São gravuras, desenhos, aquarelas e esculturas de diferentes estilos e técnicas. Entre as obras doadas estão peças de artistas como José Alberto Nemer, José Bento, Yara Tupynambá, Fernando Velloso, Fernando Lucchesi, Chanina, Marcos Coelho Benjamin, Jayme Reis, Fernando Pacheco, Petrônio Bax e vários outros.

“Quem compra tem que pensar que além de estar ajudando tem também uma excelente oportunidade de adquirir uma obra de arte, pois elas estão a preços acessíveis. Colocamos o preço inicial a um terço do valor de mercado, então, é para todo o tipo de bolso. Se uma pessoa não puder comprar um óleo pode começar com uma gravura e ir, aos poucos, melhorando sua coleção”, afirma Lucienne Amantéa Ferreira, do Palácio dos Leilões, responsável pelo leilão. Os habitués do evento vão ter uma novidade nesta edição. Pela primeira vez, serão dois leiloeiros em cena: Cristiano Gomes Ferreira, do Palácio dos Leilões, e Errol Flynn Júnior, da Galeria Errol Flynn. “É um evento de suma importância porque o dinheiro realmente é bem aplicado”, afirma esse último.

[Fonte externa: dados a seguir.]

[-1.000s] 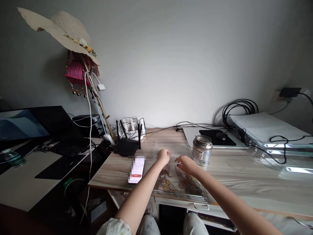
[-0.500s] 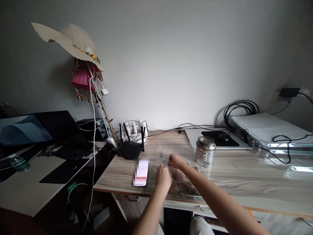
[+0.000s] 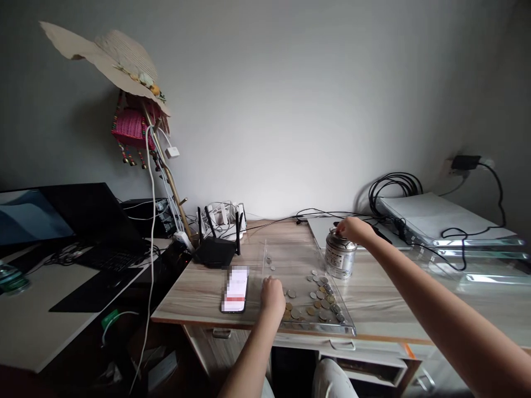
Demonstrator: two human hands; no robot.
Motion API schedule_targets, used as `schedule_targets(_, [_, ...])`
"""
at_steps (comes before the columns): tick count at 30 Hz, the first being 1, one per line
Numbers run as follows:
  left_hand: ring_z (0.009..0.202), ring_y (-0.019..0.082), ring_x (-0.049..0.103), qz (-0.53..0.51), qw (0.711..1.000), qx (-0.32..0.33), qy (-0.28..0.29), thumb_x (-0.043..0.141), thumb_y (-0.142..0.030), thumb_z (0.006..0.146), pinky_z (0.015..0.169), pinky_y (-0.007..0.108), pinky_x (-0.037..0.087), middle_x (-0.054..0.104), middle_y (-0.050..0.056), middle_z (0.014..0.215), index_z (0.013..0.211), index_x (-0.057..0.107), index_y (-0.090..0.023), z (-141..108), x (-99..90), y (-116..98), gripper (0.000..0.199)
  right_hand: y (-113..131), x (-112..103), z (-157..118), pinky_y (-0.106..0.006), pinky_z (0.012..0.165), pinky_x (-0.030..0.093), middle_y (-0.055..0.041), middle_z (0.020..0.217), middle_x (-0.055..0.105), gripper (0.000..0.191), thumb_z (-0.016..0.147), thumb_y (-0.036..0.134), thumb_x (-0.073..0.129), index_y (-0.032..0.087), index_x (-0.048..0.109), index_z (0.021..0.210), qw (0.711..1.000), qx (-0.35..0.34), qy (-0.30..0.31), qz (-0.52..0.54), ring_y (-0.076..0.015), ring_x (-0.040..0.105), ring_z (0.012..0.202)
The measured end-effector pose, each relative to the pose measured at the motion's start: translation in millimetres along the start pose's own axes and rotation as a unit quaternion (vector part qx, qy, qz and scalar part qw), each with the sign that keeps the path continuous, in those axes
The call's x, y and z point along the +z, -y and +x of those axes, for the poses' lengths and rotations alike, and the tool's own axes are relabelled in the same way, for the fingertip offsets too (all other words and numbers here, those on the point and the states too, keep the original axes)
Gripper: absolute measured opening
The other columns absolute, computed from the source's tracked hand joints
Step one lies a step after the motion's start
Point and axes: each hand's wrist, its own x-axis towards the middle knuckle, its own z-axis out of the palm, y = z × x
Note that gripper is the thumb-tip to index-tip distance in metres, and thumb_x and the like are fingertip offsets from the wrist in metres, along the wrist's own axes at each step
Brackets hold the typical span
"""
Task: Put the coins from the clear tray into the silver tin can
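Observation:
Several silver and gold coins (image 3: 322,315) lie on a clear plastic tray (image 3: 290,249), most of them towards its right and front. My left hand (image 3: 272,296) rests curled at the tray's left side, and what its fingers hold, if anything, is hidden. At the lid of a silver metal can (image 3: 339,261), right of the tray, is my right hand (image 3: 350,228), its fingers pinched together from above. Whether a coin sits between those fingers is too small to tell.
A phone (image 3: 235,290) lies left of the tray, with a black router (image 3: 214,251) behind it. Cables, a mouse pad and stacked clear panels (image 3: 448,215) occupy the right back. A straw hat (image 3: 120,63) hangs on a stand.
My right hand has moved from over the tray, beside my left hand, to the top of the can. More coins are now uncovered. The view has shifted slightly.

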Motion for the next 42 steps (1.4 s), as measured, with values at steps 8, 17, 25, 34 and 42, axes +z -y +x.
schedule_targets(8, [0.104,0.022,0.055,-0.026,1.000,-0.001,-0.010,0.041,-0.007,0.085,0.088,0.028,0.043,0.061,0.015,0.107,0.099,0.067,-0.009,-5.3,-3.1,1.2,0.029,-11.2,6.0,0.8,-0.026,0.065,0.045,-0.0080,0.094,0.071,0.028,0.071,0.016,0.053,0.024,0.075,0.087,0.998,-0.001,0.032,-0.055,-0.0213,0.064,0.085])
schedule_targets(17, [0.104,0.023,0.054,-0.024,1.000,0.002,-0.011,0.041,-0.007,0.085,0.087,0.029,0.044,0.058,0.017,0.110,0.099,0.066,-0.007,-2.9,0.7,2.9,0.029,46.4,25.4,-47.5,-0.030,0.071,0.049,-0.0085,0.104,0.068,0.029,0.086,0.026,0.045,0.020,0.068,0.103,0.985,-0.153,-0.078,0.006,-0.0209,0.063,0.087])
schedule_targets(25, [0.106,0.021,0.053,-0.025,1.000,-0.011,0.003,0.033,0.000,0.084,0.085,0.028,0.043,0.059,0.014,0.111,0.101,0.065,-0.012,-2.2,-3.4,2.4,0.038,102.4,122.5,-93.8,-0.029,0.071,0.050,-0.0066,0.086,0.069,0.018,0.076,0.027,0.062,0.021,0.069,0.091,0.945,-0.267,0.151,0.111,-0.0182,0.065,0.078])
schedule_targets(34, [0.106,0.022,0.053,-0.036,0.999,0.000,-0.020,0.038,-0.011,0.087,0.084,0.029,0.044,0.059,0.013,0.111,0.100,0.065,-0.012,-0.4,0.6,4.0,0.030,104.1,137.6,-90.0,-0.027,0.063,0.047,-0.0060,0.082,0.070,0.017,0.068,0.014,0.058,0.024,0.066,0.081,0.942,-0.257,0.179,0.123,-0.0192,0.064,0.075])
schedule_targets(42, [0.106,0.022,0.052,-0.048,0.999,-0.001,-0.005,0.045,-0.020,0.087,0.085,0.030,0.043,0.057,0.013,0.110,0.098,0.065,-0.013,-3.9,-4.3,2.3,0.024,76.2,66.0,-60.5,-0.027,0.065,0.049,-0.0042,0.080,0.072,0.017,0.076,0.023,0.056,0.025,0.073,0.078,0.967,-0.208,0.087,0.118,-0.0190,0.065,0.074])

Boa parte dos envolvidos com o leilão atua, há anos, na Jornada Solidária. Um exemplo é a galerista e crítica de arte Celma Alvim, da Minas Contemporânea, que participa desde a primeira edição. “Foi um bom leilão o primeiro, ainda que meio amador. Hoje, as doações passam pelo crivo dos galeristas. A cada edição ele foi se aperfeiçoando, e como a filosofia da jornada, mudou para melhor, com um fundo filosófico. Hoje, como os doadores veem que a renda está indo para um destino mais sólido, eles ficam mais motivados, assim como os arrematadores.”

Os artistas também reconhecem isso. “Espero que minhas contribuições ao longo desses anos, apesar de pequenas diante da dimensão do que vem sendo feito, possam ajudar nesse belo projeto”, afirma Fernando Velloso. Outro Fernando, Lucchesi, que está com duas peças no leilão, acrescenta que a ação solidária promovida pela jornada “é o que está faltando” no cenário atual. Por fim, mais uma veterana do evento, Yara Tupynambá, complementa, falando sobre a seriedade da ação: “Acho importante participar, pois é uma forma de transferir o dinheiro captado para quem precisa. Tenho recebido os relatórios e visto que a atuação é especialmente em creches.”

Beto Magalhães/EM/D.A Press
S/título, serigrafia sobre papel, de Antônio Poteiro (foto: Beto Magalhães/EM/D.A Press)

Mudanças ao longo do tempo

Ao longo das décadas, a Jornada Solidária vem sofrendo grandes transformações. O início foi em 1965, de forma prosaica. O então diretor-geral dos Diários Associados em Minas Gerais, Paulo Cabral de Araújo, sugeriu ao diretor da extinta TV Itacolomi, José de Oliveira Vaz, que implantasse a cobrança de um pedágio na Av. Afonso Pena, em determinados dias. A arrecadação seria revertida para campanha em favor do menor carente de Belo Horizonte.

Hoje com perfil totalmente diferente, a Jornada Solidária Estado de Minas ganhou esse nome há uma década, quando passou a ser presidida por Nazareth Teixeira da Costa, que coordena o leilão ao lado de Isabela Teixeira da Costa. “As galerias nos dão muito suporte, fazendo uma triagem, então conseguimos manter o nível das obras.”

Atualmente, a renda anual arrecadada nos eventos é destinada para a melhoria das condições físicas das creches atendidas, incluindo não só a parte estrutural, como também o mobiliário. Além do leilão, a Jornada Solidária está promovendo neste semestre o Torneio Empresarial de Tênis Estado de Minas. Já no segundo semestre serão realizados o Feijão Solidário, um bazar de roupas e a festa de Natal para as crianças das creches atendidas pela iniciativa.

13º LEILÃO DE ARTE

A exposição será aberta nesta segunda-feira, para convidados, no Museu Inimá de Paula, Rua da Bahia, 1.201, Centro. De terça ao dia 21, a mostra estará aberta para visitação do público. O leilão beneficente será no dia 23, às 20h.